Using provincial-level linked administrative data sets, we examined Ontario women who were screen-eligible for all three types of cancer over a 36-month period (i.e., April 2014-March 2017) and determined how many were up to date on 0, 1, 2, and all three types of screenings. Multivariate logistic regression was utilized to examine individual and structural predictors of screening with the group overdue for all screening being the reference group.

RESULTS

Of the 1,204,551 screen-eligible women, 15% were overdue for all.
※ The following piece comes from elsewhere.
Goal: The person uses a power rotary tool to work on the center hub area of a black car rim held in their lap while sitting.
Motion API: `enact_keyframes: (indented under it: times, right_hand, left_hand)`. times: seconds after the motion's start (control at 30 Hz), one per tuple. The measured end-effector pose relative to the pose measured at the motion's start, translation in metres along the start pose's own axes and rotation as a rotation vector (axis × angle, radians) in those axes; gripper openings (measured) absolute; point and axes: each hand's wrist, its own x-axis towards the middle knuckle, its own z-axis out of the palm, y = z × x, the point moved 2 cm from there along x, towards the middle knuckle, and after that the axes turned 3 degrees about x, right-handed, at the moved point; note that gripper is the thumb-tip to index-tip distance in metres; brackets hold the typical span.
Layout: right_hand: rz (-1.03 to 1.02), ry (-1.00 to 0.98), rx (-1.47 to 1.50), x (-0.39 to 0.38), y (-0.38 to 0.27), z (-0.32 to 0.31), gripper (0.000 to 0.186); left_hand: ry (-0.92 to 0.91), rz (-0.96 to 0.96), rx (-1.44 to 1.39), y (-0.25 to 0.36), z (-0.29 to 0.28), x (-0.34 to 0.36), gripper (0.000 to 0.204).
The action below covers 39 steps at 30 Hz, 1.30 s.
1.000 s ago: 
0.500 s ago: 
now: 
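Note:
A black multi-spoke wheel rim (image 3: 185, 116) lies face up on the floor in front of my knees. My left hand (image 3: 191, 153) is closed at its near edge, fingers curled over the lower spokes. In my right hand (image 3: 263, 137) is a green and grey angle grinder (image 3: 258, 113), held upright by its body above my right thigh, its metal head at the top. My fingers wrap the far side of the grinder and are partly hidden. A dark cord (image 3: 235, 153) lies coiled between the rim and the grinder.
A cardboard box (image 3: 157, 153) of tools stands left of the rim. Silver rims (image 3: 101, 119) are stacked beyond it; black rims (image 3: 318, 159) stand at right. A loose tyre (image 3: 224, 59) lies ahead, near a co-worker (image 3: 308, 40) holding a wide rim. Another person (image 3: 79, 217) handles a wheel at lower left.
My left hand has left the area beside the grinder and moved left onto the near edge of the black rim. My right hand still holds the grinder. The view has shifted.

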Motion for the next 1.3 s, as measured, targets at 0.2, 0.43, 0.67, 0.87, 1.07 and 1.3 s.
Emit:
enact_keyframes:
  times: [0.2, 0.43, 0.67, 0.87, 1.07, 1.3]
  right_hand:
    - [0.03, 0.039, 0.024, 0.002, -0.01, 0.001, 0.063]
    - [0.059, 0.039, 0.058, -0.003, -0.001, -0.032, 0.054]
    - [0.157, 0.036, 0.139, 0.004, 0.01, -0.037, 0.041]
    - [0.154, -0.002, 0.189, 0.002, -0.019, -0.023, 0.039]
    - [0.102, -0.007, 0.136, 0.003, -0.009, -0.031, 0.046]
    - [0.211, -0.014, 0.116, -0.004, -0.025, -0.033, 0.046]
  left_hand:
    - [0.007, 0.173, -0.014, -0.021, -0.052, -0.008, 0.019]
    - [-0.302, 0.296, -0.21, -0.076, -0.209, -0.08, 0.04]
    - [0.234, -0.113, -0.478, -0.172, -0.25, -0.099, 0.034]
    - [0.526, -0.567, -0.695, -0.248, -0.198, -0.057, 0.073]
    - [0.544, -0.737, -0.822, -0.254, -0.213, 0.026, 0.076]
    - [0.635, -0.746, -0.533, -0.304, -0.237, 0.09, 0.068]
Living in the lowest income neighborhoods (AOR 0.46 [95% CI 0.45-0.47]), being recent immigrants (AOR 0.54 [95% CI 0.53-0.55]), having no primary care provider (AOR 0.17 [95% CI 0.16-0.17]), and having no contact with health care services (AOR 0.09 [95% CI 0.09-0.09]) significantly increased the likelihood of being overdue for all versus no screening type.

CONCLUSIONS

Considering that more than 15% of screen-eligible women in Ontario were overdue for all types of cancer screening, it is imperative to address structural barriers such as lack of a primary care provider. Innovative interventions like "one-stop shopping" where screening for different cancers can be offered at the same time could promote screening uptake.

摘要

目的

乳腺癌、宫颈癌和结直肠癌是可以通过筛查早期发现的癌症。尽管加拿大安大略省有组织的癌症筛查计划,但边缘化人群的参与率仍然很低。尽管已经对导致各部位癌症筛查不足的因素进行了广泛研究,但针对所有三种癌症的联合筛查不足/未筛查的预测因素仍不清楚。

方法

我们使用省级链接行政数据集,研究了在 36 个月期间(即 2014 年 4 月至 2017 年 3 月)符合所有三种癌症筛查条件的安大略省女性,确定了有多少人及时接受了 0、1、2 种或所有三种类型的筛查。多变量逻辑回归用于检查个体和结构预测因素与所有筛查都逾期的组作为参考组。

结果

在 1204551 名符合筛查条件的女性中,15%的人所有筛查都逾期。居住在收入最低的社区(AOR 0.46 [95%CI 0.45-0.47])、最近移民(AOR 0.54 [95%CI 0.53-0.55])、没有初级保健提供者(AOR 0.17 [95%CI 0.16-0.17])和没有与医疗保健服务接触(AOR 0.09 [95%CI 0.09-0.09])显著增加了所有筛查类型与无筛查类型相比逾期的可能性。

结论

考虑到安大略省超过 15%的符合筛查条件的女性所有类型的癌症筛查都逾期,解决缺乏初级保健提供者等结构性障碍至关重要。创新干预措施,如“一站式购物”,可以同时提供不同癌症的筛查,以促进筛查的接受度。